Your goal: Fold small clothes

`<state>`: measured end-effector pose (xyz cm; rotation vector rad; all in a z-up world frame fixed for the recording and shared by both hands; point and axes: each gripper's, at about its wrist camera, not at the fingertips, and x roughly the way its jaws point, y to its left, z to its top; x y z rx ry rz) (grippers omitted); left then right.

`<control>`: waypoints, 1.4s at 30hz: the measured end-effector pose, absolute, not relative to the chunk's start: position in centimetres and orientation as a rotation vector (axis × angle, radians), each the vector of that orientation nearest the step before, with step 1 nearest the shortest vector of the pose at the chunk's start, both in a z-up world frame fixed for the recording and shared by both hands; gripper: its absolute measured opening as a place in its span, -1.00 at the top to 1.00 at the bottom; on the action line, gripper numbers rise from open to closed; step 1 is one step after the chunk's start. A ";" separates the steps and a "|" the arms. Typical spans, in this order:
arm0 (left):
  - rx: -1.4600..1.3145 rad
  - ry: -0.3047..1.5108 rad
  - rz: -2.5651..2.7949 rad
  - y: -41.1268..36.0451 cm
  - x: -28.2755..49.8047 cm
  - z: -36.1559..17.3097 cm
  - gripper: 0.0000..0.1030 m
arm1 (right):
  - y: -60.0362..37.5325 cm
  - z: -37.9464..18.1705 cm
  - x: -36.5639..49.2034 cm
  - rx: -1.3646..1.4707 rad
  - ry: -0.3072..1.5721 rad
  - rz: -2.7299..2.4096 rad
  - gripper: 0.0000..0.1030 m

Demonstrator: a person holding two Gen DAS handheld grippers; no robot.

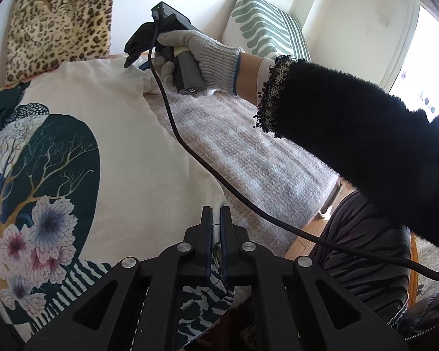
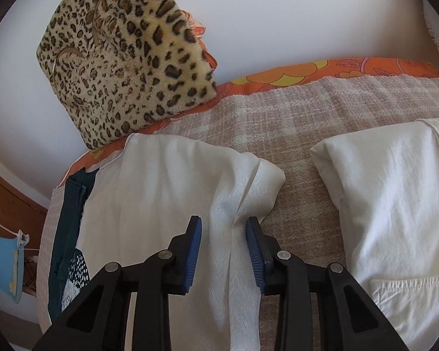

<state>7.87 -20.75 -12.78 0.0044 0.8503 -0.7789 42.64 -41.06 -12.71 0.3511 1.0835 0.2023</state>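
A cream T-shirt [image 1: 125, 134] with a dark tree-and-flower print lies spread on the grey-pink blanket [image 1: 243, 158]. My left gripper [image 1: 216, 213] is shut on the shirt's near hem corner. My right gripper [image 2: 224, 231] is open, its blue pads either side of the shirt's short sleeve [image 2: 248, 181], low over the cloth. In the left wrist view the right gripper [image 1: 137, 55] sits at the far shoulder of the shirt, held by a gloved hand [image 1: 196, 55]. A second white garment [image 2: 395, 199] lies folded to the right.
A leopard-print cushion [image 2: 125, 55] leans on the wall at the back left. A green striped cushion [image 1: 266, 23] stands at the back right. A black cable [image 1: 219, 175] crosses the blanket. The bed edge and wooden floor [image 1: 304, 239] are on the right.
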 end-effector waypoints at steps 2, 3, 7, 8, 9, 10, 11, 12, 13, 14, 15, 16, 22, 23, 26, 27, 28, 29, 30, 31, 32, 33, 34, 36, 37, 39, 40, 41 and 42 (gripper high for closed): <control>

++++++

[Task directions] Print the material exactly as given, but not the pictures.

[Response area]
Your goal: Fold small clothes

`<state>`: measured end-effector pose (xyz cm; rotation vector rad; all in a z-up world frame fixed for the recording and shared by both hands; point and axes: each gripper's, at about its wrist camera, not at the fingertips, and x roughly the way its jaws point, y to its left, z to its top; x y z rx ry rz) (grippers omitted); left then right.

`<control>`: waypoints, 1.4s at 30hz: the measured end-effector pose, absolute, not relative to the chunk's start: position in centimetres and orientation as a rotation vector (axis × angle, radians), each the vector of that orientation nearest the step before, with step 1 nearest the shortest vector of the pose at the chunk's start, both in a z-up world frame fixed for the recording and shared by both hands; gripper: its absolute measured opening as a place in its span, -1.00 at the top to 1.00 at the bottom; on the action line, gripper numbers rise from open to closed; step 1 is one step after the chunk's start. A ";" separates the steps and a "|" the arms. Typical spans, in this order:
arm0 (left):
  - rx: -1.4600..1.3145 rad
  - ry: -0.3047..1.5108 rad
  - rz: -2.5651..2.7949 rad
  - y: -41.1268..36.0451 cm
  - x: -28.2755..49.8047 cm
  - z: -36.1559..17.3097 cm
  - gripper: 0.0000..0.1030 m
arm1 (right):
  - y: -60.0362..37.5325 cm
  - z: -37.9464..18.1705 cm
  - x: -36.5639..49.2034 cm
  - rx: -1.3646..1.4707 rad
  - ry: -0.3072..1.5721 rad
  - rz: -2.7299..2.4096 rad
  - gripper: 0.0000..0.1030 m

Demonstrator: a person holding two Gen DAS handheld grippers; no robot.


<state>7.87 -20.75 -12.78 0.0044 0.8503 -0.7789 42.64 -41.06 -12.71 0.3511 1.0835 0.2023</state>
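A cream T-shirt [image 1: 125, 134] with a dark tree-and-flower print lies spread on the grey-pink blanket [image 1: 243, 158]. My left gripper [image 1: 216, 213] is shut on the shirt's near hem corner. My right gripper [image 2: 224, 231] is open, its blue pads either side of the shirt's short sleeve [image 2: 248, 181], low over the cloth. In the left wrist view the right gripper [image 1: 137, 55] sits at the far shoulder of the shirt, held by a gloved hand [image 1: 196, 55]. A second white garment [image 2: 395, 199] lies folded to the right.
A leopard-print cushion [image 2: 125, 55] leans on the wall at the back left. A green striped cushion [image 1: 266, 23] stands at the back right. A black cable [image 1: 219, 175] crosses the blanket. The bed edge and wooden floor [image 1: 304, 239] are on the right.
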 end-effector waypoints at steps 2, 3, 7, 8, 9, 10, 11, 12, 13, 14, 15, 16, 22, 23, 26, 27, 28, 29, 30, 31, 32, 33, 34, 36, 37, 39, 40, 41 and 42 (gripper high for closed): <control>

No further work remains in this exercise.